■ **ACTIVITY**:
What you return should be the complete listing, unchanged, with no pictures in it.

■ **SOURCE MATERIAL**:
┄┄┄┄┄┄

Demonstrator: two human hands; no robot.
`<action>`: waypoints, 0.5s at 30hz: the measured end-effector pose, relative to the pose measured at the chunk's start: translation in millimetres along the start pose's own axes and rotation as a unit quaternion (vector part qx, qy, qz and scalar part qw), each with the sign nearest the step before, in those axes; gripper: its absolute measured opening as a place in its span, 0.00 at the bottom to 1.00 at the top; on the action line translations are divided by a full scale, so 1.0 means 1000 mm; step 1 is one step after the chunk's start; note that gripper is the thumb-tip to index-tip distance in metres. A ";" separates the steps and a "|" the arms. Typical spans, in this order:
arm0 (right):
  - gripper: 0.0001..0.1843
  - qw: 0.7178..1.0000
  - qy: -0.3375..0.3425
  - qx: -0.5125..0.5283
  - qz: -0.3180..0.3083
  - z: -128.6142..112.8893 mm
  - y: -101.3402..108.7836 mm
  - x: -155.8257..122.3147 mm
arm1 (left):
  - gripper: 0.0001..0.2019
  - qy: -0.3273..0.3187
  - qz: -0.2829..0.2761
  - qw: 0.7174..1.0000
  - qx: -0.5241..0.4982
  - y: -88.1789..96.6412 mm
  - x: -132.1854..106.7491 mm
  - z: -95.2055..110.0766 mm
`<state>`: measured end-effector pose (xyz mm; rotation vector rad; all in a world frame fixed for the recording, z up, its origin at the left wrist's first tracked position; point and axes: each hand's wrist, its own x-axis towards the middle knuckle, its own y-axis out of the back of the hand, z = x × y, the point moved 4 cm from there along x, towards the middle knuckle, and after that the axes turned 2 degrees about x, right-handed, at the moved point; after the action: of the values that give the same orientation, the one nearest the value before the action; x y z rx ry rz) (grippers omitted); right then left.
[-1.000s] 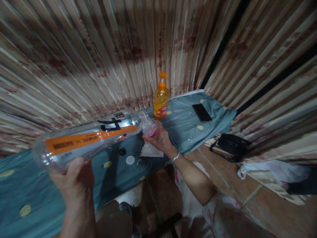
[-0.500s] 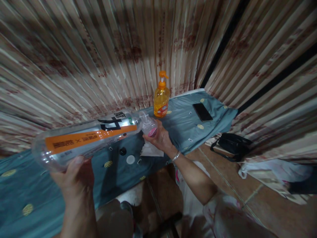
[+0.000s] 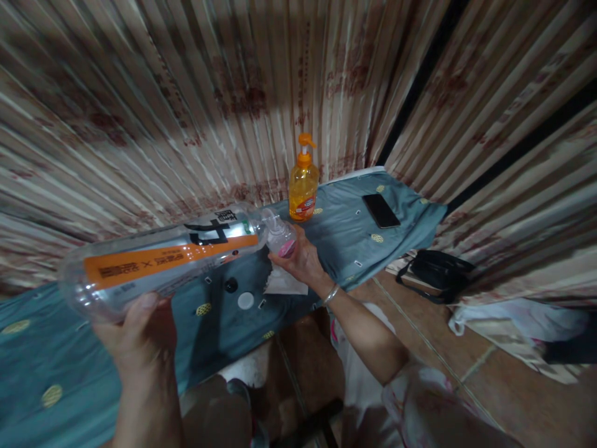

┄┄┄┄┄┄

■ **RESULT OF THIS EXERCISE**:
Demonstrator: two human hands; no robot.
`<action>`: waypoints, 0.5s at 30hz: the measured end-effector pose, relative to the pose measured at the chunk's start: translation in millimetres along the start pose's own axes and rotation as a unit quaternion (vector part qx, qy, qz and scalar part qw), each with the sign nearest the step before, in those axes; gripper: its absolute measured opening as a place in its span, 0.00 at the bottom to 1.00 at the top; on the action line translations are divided by a full scale, so 1.0 means 1000 mm; step 1 is one step after the chunk's start; note that gripper is the thumb-tip to index-tip distance in metres. A ";" separates the steps and a "|" the arms. Typical spans, in this order:
arm0 (right):
  - gripper: 0.0001..0.1843
  - qw: 0.7178..1.0000
  - qy: -0.3375..0.3425
  - qx: -0.5125..0.5283
  - qz: -0.3180..0.3083
  - z: -128.6142..112.8893 mm
  - y: -101.3402..108.7836 mm
  - x: -155.8257..122.3147 mm
arm1 (left):
  - gripper: 0.0001..0.2019
  - qy: -0.3273..0.3187
  - qz: -0.2829..0.2761
  - qw: 0.7174..1.0000
  - qx: -0.5241..0.4982
  - y: -88.1789..96.6412 mm
  - x: -132.1854..106.7491 mm
  - z: -95.2055..110.0766 mm
`<state>`: measured end-effector pose (xyz mm; rotation vector rad; all in a world frame fixed for the recording, z up, its origin at the left wrist's first tracked position; point and axes: each hand's wrist, its own x-axis towards the middle knuckle, its own y-axis out of the back of the hand, z = x × y, the point moved 4 cm from there along x, towards the middle knuckle, and after that the axes turned 2 degrees about x, right-handed, at the moved point; after the action: of the values that give the same orientation, the one nearest the value before the action; x y z rx ry rz) (grippers omitted); right then left.
[-1.000s] 
[-0.500s] 
[+0.000s] 

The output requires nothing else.